▸ PROMPT:
Pictures appear among the records below and must be omitted. Repeat exactly the lines from the line with "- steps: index" to the line with "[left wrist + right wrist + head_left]", both included.

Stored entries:
■ ■ ■ ■ ■ ■ ■

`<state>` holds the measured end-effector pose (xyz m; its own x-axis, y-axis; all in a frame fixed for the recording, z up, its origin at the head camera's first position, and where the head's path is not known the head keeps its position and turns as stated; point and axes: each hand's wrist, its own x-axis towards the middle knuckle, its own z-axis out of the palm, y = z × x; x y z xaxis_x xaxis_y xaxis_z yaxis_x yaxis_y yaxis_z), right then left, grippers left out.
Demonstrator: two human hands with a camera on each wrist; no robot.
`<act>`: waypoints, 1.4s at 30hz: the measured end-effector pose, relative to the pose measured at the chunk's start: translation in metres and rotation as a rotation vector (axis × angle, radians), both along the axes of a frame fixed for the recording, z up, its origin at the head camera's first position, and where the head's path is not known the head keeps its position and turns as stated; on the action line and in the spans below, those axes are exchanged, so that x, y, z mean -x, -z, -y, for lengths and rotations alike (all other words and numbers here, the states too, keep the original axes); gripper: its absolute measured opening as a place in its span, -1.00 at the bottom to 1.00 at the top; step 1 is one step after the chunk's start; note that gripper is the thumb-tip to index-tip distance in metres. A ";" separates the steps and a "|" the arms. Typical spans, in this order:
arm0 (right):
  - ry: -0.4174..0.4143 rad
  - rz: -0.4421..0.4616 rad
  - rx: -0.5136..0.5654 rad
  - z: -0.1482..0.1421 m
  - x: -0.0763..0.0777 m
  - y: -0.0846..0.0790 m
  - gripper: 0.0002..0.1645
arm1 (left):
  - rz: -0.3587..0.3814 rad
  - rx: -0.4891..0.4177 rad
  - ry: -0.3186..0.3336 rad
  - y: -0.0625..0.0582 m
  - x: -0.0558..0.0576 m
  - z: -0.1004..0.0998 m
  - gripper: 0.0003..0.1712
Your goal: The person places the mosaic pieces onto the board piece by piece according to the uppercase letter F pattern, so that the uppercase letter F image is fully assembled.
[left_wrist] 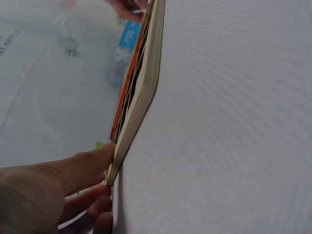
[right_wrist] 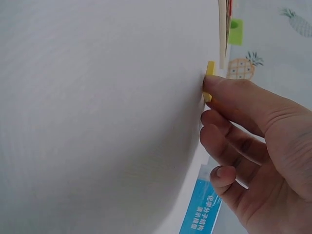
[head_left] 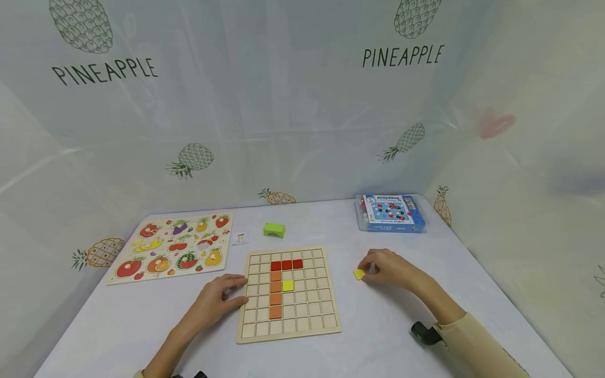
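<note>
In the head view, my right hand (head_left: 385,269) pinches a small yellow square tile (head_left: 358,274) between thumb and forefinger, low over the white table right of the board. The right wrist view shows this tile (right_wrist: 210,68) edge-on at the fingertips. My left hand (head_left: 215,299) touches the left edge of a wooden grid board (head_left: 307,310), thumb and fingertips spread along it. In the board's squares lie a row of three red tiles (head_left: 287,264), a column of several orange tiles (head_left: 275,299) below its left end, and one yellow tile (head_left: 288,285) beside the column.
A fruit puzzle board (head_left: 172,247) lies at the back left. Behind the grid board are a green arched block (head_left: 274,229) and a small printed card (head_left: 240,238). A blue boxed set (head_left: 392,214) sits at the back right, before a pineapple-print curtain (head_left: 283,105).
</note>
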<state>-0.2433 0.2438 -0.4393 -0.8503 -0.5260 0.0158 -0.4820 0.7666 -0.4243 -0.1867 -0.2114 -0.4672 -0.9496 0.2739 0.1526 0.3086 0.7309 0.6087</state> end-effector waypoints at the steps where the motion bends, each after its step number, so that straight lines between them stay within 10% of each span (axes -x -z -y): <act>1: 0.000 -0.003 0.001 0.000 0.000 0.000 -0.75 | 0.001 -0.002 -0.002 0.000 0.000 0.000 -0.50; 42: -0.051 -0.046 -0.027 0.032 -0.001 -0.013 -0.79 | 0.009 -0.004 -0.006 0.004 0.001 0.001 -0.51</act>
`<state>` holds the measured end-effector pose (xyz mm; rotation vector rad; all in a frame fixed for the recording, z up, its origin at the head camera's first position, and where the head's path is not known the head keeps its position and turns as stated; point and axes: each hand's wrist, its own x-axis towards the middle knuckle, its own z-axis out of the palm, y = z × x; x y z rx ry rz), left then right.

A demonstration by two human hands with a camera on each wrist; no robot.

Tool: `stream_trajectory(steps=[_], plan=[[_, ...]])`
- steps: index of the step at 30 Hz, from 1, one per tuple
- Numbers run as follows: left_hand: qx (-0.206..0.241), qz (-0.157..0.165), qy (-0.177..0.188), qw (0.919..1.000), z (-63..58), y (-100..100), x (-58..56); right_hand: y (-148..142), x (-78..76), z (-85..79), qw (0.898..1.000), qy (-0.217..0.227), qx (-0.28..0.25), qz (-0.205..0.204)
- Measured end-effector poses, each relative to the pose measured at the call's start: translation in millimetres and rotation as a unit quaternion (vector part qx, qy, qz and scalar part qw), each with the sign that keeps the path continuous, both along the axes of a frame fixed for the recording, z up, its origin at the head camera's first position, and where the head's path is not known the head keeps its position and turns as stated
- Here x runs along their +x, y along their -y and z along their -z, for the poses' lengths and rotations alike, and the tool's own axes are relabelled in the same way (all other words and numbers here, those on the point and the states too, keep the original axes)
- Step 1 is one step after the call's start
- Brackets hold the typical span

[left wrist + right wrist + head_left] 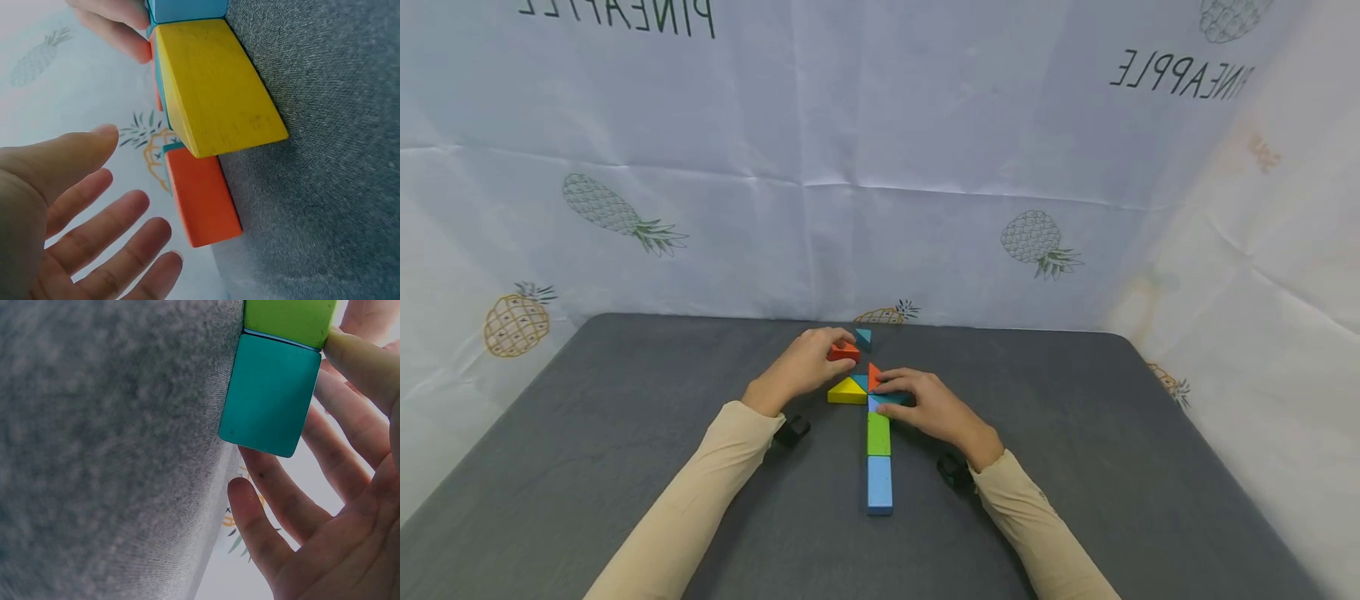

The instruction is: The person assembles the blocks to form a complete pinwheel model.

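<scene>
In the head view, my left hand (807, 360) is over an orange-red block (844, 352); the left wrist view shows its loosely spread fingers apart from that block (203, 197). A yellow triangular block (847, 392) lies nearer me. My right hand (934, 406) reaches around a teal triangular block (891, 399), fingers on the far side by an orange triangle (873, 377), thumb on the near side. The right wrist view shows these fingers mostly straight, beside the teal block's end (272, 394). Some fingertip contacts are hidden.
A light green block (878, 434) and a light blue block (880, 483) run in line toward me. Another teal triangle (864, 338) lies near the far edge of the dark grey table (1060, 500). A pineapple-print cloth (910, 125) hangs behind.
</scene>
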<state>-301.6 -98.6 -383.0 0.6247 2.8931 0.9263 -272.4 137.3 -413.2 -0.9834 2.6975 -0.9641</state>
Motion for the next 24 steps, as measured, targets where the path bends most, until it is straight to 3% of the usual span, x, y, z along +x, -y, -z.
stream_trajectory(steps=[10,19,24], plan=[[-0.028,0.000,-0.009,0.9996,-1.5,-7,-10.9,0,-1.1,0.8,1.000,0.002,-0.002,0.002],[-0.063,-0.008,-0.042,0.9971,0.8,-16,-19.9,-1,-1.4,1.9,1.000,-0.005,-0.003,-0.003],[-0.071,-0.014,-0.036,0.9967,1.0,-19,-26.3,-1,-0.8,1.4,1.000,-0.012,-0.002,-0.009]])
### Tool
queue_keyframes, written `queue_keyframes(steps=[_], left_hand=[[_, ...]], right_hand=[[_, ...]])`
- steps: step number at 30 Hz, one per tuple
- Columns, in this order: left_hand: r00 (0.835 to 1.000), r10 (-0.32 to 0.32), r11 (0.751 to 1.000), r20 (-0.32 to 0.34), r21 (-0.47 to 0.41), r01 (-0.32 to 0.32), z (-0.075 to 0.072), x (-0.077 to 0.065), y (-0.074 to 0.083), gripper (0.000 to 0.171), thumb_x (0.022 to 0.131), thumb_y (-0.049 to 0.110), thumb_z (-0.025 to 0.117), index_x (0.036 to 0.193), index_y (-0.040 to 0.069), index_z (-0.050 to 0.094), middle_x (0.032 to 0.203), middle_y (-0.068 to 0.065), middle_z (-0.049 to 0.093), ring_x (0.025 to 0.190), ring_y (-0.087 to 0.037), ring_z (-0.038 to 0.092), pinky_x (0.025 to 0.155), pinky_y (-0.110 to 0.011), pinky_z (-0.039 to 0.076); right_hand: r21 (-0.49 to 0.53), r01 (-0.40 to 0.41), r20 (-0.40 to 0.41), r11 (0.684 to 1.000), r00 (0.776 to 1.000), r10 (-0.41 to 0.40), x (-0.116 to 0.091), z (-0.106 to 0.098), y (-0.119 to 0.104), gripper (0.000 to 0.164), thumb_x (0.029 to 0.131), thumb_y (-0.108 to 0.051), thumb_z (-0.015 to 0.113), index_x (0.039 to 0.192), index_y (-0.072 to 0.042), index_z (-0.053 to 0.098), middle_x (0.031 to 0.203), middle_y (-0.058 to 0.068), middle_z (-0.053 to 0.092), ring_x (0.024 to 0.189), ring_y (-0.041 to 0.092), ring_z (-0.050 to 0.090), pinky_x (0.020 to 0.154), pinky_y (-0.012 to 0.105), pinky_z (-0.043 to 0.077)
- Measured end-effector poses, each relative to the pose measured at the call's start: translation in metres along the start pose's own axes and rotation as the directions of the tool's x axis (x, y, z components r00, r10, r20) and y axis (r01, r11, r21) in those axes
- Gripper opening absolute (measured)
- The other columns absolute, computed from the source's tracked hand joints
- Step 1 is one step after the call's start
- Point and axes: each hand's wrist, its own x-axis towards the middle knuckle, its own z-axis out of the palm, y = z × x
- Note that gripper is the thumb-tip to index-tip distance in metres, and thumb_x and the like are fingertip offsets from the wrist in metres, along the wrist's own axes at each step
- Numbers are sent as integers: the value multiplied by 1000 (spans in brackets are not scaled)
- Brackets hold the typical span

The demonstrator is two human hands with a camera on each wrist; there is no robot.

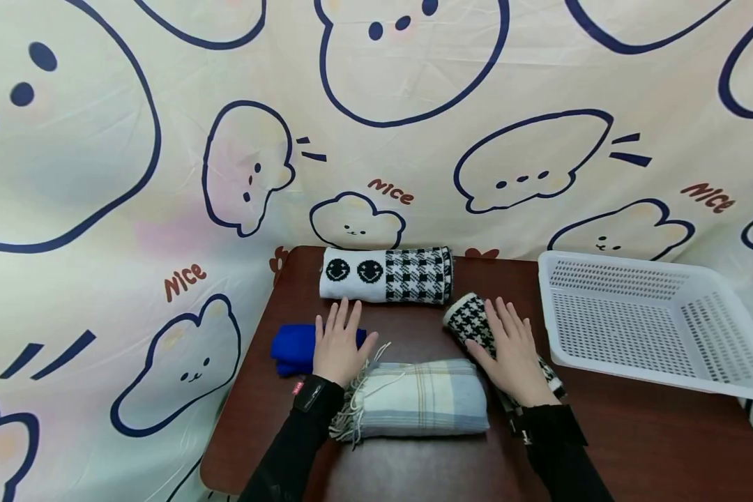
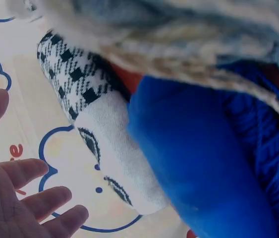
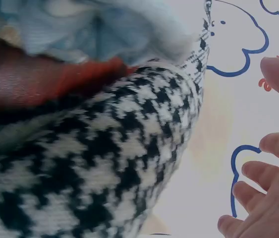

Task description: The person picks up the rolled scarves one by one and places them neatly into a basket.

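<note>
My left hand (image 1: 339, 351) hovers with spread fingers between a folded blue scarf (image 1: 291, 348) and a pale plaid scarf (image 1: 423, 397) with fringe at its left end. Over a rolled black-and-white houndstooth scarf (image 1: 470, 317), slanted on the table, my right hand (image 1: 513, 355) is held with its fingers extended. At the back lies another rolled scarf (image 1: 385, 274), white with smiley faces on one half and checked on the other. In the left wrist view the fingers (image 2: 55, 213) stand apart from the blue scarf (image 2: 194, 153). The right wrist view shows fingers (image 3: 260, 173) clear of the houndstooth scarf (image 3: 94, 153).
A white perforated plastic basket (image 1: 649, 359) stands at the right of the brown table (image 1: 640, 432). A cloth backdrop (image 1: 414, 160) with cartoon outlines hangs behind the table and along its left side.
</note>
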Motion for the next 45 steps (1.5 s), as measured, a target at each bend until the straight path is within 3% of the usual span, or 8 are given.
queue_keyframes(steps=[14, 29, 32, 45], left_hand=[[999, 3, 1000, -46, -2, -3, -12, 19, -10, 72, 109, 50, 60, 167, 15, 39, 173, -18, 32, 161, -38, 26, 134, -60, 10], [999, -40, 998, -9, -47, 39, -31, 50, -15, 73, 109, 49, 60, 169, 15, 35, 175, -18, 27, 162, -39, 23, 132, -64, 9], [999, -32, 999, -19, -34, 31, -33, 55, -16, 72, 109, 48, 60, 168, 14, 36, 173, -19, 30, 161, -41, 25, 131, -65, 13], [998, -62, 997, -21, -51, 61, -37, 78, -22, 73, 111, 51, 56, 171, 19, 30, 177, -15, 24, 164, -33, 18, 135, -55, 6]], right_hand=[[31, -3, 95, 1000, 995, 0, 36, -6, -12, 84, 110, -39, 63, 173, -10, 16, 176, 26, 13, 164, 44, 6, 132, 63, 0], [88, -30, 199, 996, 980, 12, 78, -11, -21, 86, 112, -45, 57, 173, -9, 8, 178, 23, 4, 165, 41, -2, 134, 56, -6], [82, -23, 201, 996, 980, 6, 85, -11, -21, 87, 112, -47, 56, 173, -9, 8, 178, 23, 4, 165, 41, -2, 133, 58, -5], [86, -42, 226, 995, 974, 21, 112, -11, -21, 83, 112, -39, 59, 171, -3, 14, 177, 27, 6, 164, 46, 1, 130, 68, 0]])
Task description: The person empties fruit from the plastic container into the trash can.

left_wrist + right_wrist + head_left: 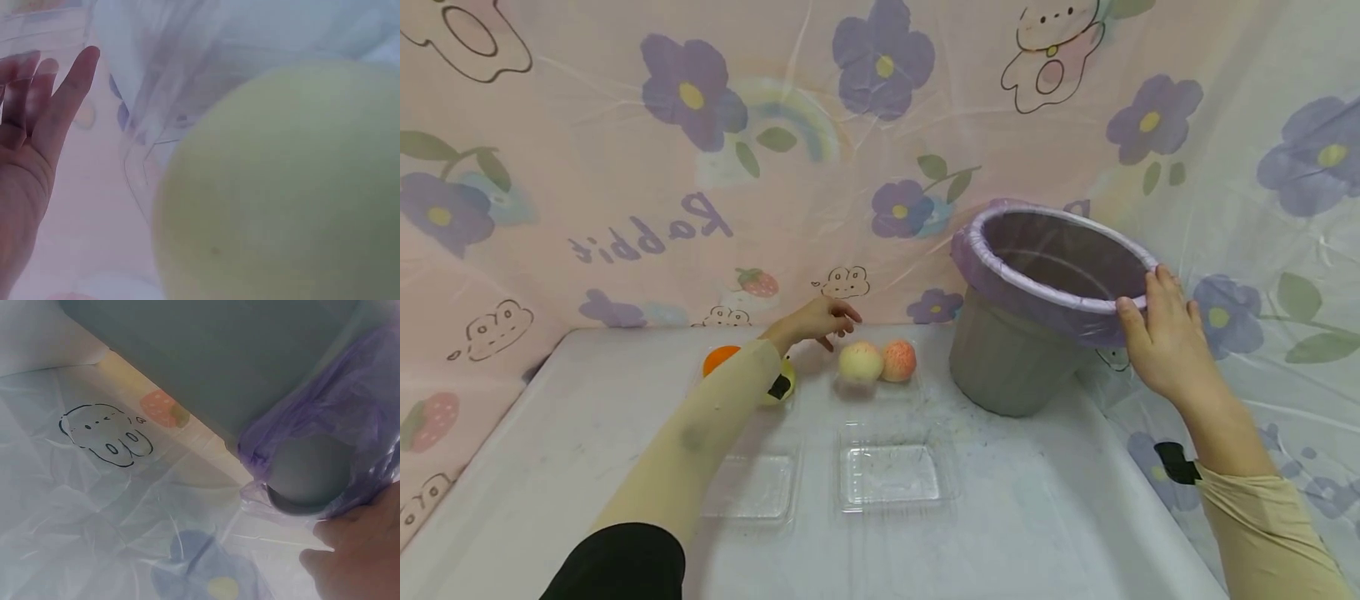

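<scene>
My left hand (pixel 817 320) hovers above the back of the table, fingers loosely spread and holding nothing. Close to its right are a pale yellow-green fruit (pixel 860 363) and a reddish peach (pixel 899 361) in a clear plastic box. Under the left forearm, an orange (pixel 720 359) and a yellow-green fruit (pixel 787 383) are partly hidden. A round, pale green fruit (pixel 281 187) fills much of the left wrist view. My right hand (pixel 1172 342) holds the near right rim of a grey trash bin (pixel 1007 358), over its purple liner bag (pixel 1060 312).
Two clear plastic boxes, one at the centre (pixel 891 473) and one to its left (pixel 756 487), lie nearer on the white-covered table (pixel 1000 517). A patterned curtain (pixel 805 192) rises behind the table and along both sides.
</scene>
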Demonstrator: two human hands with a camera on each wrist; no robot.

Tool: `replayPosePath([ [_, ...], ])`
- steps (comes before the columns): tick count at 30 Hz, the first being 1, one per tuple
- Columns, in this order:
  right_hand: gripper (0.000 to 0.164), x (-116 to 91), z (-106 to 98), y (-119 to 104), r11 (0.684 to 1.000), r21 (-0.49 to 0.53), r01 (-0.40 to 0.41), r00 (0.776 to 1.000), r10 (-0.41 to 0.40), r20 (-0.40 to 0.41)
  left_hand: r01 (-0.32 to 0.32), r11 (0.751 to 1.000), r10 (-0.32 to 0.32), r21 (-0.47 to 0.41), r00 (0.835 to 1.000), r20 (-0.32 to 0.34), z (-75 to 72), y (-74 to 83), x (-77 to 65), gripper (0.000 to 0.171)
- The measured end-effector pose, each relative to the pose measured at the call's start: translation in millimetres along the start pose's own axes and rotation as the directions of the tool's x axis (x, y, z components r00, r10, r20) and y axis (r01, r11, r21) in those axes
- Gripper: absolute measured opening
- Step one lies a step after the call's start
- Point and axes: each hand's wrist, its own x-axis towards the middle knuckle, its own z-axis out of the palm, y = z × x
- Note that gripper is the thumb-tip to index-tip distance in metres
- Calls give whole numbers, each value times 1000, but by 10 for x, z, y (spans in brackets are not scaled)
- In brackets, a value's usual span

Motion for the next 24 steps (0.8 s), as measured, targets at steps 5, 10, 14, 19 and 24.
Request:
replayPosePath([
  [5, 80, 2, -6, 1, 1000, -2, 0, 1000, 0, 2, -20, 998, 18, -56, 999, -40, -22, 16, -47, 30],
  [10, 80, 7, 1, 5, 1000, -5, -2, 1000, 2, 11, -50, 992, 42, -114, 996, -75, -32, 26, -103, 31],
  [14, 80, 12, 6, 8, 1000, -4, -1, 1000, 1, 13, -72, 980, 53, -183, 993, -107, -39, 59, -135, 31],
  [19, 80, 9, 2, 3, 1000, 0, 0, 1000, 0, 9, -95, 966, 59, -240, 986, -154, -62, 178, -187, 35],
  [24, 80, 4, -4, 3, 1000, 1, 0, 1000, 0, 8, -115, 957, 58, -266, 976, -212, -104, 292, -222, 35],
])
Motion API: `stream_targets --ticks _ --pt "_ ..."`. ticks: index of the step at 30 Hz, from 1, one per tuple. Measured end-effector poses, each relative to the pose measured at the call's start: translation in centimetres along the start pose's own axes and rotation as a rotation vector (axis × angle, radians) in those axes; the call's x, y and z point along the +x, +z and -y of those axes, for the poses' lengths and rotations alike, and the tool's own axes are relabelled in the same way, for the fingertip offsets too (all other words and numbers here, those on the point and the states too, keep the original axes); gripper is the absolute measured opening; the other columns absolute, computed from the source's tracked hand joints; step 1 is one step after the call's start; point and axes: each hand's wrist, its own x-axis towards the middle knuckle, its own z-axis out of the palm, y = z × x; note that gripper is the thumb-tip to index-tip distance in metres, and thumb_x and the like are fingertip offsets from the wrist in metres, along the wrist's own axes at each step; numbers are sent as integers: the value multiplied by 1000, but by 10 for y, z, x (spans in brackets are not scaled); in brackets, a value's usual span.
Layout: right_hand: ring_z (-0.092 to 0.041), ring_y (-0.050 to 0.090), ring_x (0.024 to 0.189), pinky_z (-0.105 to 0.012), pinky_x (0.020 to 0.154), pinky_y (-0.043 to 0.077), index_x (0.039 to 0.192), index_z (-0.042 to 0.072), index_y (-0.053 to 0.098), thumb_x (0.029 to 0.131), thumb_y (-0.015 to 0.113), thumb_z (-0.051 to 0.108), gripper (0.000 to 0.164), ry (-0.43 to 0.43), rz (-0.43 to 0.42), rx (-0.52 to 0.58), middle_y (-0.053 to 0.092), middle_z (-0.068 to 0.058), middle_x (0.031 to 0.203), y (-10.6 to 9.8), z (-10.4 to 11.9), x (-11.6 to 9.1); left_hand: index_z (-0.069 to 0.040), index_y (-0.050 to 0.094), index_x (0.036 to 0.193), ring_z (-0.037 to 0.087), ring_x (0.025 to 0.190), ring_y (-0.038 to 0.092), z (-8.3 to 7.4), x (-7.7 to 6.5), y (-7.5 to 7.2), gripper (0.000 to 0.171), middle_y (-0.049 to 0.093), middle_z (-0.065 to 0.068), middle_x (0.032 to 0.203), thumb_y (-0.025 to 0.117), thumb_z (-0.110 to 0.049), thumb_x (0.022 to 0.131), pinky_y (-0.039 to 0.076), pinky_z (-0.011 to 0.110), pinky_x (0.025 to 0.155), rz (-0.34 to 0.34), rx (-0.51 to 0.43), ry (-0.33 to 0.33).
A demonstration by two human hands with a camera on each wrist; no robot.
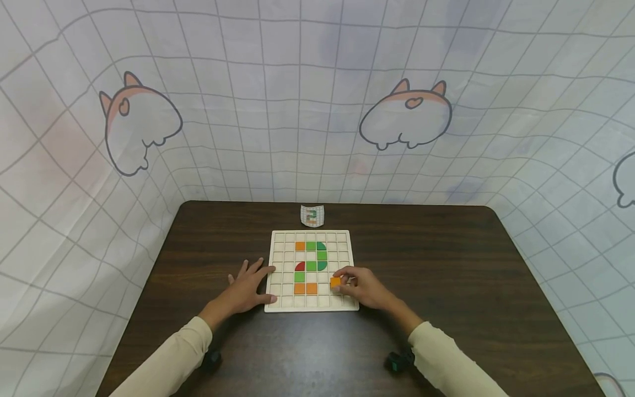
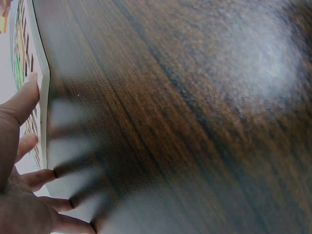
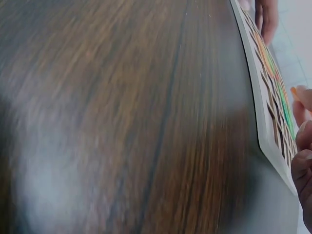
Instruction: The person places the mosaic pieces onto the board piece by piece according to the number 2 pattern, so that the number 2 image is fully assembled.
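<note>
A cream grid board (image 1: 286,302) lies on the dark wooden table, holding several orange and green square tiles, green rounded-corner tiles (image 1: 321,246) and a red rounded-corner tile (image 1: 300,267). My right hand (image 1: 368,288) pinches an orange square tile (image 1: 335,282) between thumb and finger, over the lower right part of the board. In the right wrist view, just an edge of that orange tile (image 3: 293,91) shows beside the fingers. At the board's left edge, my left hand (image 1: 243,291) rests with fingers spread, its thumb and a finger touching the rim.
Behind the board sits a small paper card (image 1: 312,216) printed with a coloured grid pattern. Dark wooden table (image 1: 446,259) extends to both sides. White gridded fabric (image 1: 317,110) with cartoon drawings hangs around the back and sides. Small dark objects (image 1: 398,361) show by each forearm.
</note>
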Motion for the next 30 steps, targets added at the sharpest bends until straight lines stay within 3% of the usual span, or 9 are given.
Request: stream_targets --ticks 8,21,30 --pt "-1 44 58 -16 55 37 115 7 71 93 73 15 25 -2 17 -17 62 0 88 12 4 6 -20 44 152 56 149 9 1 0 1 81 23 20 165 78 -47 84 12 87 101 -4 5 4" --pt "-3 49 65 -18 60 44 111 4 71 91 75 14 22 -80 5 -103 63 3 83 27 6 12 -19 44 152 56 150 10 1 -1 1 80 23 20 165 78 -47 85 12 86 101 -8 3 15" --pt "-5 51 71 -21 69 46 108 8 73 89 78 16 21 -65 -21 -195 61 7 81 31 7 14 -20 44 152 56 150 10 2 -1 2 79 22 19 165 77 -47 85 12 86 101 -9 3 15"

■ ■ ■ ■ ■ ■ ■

▸ YOUR RESPONSE:
- steps: index of the step at 30 Hz, from 1, one per tuple
- Numbers run as follows: left_hand: qx (-0.206..0.241), qz (-0.157..0.165), qy (-0.177..0.188), qw (0.919..1.000), z (-63..58), y (-100..100), x (-58..56); right_hand: y (-148..142), x (-78..76), z (-85..79), qw (0.898..1.000), qy (-0.217..0.227), qx (-0.28..0.25), qz (-0.205..0.204)
- Measured end-effector poses, each relative to the pose measured at the call's start: translation in millimetres and rotation as a unit quaternion (vector part qx, qy, qz and scalar part qw), each with the sign that keeps the path continuous, both along the axes of a frame fixed for the recording, z up, its origin at the head camera's first position, and where the head's path is not known the head keeps its position and turns as stated
- Here x runs along their +x, y along their -y and z along their -z, for the poses' lengths and rotations alike, and the tool's own axes are relabelled in the same way (all other words and numbers here, those on the point and the states too, keep the original axes)
- Step 1 is one step after the call's start
- Brackets hold the typical span

[left wrist + right wrist + head_left] 

This exercise has nothing further to it.